Quest’anno le squadre finaliste sono i Cardinals di Saint Louis – che hanno vinto già due anni fa, nel 2011 – e i Red Sox di Boston, una delle squadre più antiche e amate del campionato, residente in una delle città più illustri e orgogliose del paese. Soltanto che, e qui la storia ricomincia da un secolo fa, questa città e questa squadra hanno vissuto un periodo difficile. Dopo essere stata la squadra più titolata all’inizio del secolo scorso, quando nacque il campionato dell’American League e Boston vinse cinque World Series, i suoi successi si interruppero dal 1918 per ben 86 anni, un periodo di sfortune e depressione sportive che divenne leggendario nel baseball americano: noto anche come “La maledizione del Bambino” perché attribuito superstiziosamente alla decisione di vendere il grandissimo campione Babe Ruth (detto Bambino) alla squadra rivale dei New York Yankees, nel 1919 (gli Yankess invece cominciarono a vincere e non smisero più, diventando la squadra di maggior successo di sempre, e i loro tifosi scandivano “1918!” alle partite contro Boston).
Ma dopo 86 anni, incredibilmente, nel 2004 Boston vinse le World Series proprio contro i Cardinals di Saint Louis contro cui gioca di nuovo quest’anno (e dopo aver battuto gli Yankees). Fu un evento sportivo e popolare memorabile e commentato e dibattuto con meraviglia ed eccitazione in tutti gli Stati Uniti (nel resto del mondo, la straordinarietà dell’evento è stata citata nella serie Lost e nel film “L’amore in gioco”, adattamento americano del romanzo “Febbre a 90°” di Nick Hornby).

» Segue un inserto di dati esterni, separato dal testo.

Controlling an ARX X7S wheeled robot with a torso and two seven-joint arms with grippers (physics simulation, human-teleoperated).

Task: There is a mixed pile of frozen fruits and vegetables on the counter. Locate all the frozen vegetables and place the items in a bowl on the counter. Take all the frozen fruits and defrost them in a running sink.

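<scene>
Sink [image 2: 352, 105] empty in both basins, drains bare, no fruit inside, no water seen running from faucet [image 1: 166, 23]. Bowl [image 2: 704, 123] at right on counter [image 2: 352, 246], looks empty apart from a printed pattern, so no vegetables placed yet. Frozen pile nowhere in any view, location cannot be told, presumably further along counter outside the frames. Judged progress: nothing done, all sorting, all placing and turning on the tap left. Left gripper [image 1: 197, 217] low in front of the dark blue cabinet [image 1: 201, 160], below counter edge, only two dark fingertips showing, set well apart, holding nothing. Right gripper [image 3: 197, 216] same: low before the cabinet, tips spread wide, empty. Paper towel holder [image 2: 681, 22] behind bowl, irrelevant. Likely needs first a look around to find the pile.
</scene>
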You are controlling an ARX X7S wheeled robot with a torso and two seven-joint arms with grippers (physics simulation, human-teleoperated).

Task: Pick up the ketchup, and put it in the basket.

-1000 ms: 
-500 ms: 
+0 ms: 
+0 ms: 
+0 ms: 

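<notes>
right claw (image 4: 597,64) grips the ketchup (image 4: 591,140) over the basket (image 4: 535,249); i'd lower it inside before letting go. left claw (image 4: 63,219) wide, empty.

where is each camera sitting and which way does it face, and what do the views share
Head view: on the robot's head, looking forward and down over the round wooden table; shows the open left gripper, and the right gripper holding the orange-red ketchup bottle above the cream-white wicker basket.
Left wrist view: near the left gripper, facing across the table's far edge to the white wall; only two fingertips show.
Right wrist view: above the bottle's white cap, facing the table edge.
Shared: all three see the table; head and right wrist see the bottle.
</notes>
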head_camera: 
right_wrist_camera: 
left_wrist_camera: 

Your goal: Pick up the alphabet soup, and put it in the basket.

Tanto era esclusa una vittoria di Boston che la sceneggiatura di “L’amore in gioco” – in cui il tifo sportivo è centrale nella trama e che prevedeva scene girate durante il campionato del 2004 – prevedeva la sconfitta dei Red Sox e dovette essere cambiata.
Qualche anno dopo anche la serie televisiva Lost usò l’implausibilità di una vittoria dei Red Sox nella sua trama.
La “fine della maledizione” fu sancita da una nuova vittoria nel 2007: entrambe le volte, la partita conclusiva e decisiva Boston la vinse fuori casa (a Saint Louis prima e a Denver poi). E se da sei anni Boston si sente quindi solidamente fuori dalla maledizione e dal complesso dei perdenti, quello che non è ancora successo in 95 anni, dall’11 settembre 1918, è che i Red Sox vincano le World Series nel loro stadio, che è un’istituzione: Fenway Park, nel centro della città, luogo adorato da tutti i tifosi dei Red Sox che vi cantano ritualmente Sweet Caroline di Neil Diamond, inno della squadra. Ha compiuto un secolo l’anno scorso ed è il più antico stadio di baseball della Major League, familiare in mezzo mondo.
Lunedì i Red Sox hanno battuto i Cardinals nella quinta partita, giocata a Saint Louis, portandosi avanti per tre vittorie a due: le due partite rimanenti (o una) si giocheranno a Boston mercoledì e giovedì. L’eventuale vittoria di Boston, tra l’altro, sarebbe il primo evento pubblico di scomposte e gioiose celebrazioni dopo l’attentato avvenuto durante un altro evento solitamente gioioso, la maratona cittadina della città, il 15 aprile 2013. Chi vincerà, comunque, vincerà a Fenway Park: se vincerà Boston, vincerà a Fenway Park dopo 95 anni (l’ultima volta che è successo mandavano gli aggiornamenti sul risultato con i piccioni viaggiatori, ha ricordato il Wall Street Journal). Se perderà, sarà uno psicodramma cittadino, ma niente al confronto di quello da cui sono usciti nel 2004.